O senhor Barbosa cuida da sua forma física com discreta aplicação, e quando se levanta faz ginástica respiratória para sentir que mesmo os muito solitários, ainda podem dizer coisas válidas: "Um, dois...um, dois...um, dois..." diz ele em vibrato, depois de ultimamente, ter começado a estranhar o seu corpo junto a si. Nasceram-lhe uns altos novos no dealbar das fronteiras mais susceptíveis a esse crescimento. Ali, no enclave acima da barriga, abaixo dos mamilos. - Quer isto dizer que engordara sem percepção estrita da origem da malfadada gordura aparecida. Ou por outras palavras, talvez fosse altura de começar a pensar em deixar de beber. Sorri mesmo assim. A sua colecção de garrafas vazias amontoa-se na estante, atrás dos livros. Sorri novamente.
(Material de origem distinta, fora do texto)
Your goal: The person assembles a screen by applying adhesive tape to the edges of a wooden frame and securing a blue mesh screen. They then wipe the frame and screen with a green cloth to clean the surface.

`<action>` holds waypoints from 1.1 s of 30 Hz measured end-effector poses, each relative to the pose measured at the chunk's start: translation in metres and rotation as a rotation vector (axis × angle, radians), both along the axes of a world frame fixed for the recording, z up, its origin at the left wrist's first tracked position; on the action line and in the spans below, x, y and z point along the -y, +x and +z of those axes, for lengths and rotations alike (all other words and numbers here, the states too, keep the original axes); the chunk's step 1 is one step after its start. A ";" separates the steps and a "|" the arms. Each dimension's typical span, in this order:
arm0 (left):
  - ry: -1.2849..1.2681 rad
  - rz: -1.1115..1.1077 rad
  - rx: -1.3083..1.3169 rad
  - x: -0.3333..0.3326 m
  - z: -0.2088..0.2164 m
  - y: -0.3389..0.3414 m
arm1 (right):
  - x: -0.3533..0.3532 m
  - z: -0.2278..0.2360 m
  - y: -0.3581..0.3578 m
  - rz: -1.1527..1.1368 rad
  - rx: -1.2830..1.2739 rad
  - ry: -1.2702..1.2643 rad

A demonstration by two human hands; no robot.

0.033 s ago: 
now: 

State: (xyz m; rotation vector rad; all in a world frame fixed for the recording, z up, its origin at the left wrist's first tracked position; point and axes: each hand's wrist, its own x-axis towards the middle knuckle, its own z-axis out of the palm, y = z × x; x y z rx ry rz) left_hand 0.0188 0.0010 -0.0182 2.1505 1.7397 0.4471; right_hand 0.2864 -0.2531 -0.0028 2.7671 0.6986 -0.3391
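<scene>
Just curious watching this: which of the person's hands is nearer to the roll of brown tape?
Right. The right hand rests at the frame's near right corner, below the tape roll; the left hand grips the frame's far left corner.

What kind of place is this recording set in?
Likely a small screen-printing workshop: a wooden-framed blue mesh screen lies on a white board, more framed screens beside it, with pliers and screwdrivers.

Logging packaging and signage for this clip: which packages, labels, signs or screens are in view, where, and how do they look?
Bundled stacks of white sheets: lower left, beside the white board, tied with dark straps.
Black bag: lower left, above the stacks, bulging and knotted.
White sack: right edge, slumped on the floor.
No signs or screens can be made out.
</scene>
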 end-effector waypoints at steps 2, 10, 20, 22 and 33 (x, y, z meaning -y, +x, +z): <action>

Porque nem sabe a razão de as esconder aí. (Ou em qualquer outro lado)
O senhor Barbosa engraça-se com a ideia de ainda viver com a mulher e os dois filhos, e de lhes esconder os vícios como antes. Antes de começar a acordar sozinho.
Por vezes não suportava o seu próprio toque, o seu próprio respirar durante as noites. As mãos tornaram-se-lhe ásperas, o bafo, um vapor fétido de limbo. O senhor Barbosa suspeitava que um corpo podia-nos mentir, mas nunca nos enganar. Enganar era a pior coisa que o corpo se ajeita a fazer-nos. Não o permitiria. E, como a sua cama só tinha um lado, começava a existir um corpo estranho ali. Um corpo que já não apetecia agarrar, aquecer-se junto a ele nas noites mais frias.
Mesmo assim agarrou-o. Não tinha a intenção de o deixar fugir. A solidão nunca vê os dentes ao cavalo. Puxou-o para junto de si. A mão subiu-lhe o pijama: quero-te! - Disse-lhe. - Quero-te agora! - E o corpo correspondeu.
Costumava retratar-se deitado, com uma das mãos na anca e a outra apoiada, quase displicentemente no dossel da cama. Regra geral, o senhor Barbosa ficava tão mal nas fotografias que parecia escorado em um grotesco retrato de morto. Justamente como aqueles daguerreótipos de falecidos que antes era normal tirar.
Mas ele quer-me mesmo assim. - Pensou. E mais nada que isso pensou.
De manhã fazia impossíveis acrobacias para não o acordar. Dirigia-se para a casa de banho. Tomava um longo duche. Ele permanecia deitado. A ouvir a água correr. Esticava o braço desde o poli banho e sentia o outro lado de si ainda quente. O senhor Barbosa gostava de começar assim os dias.
O problema era o calor que ainda fazia no final de Outubro e a sua manifestação involuntária em não conseguir ser normal nem para si mesmo. Era um desastre anunciado que o senhor Barbosa esqueceu de mencionar quando se entregou a si mesmo.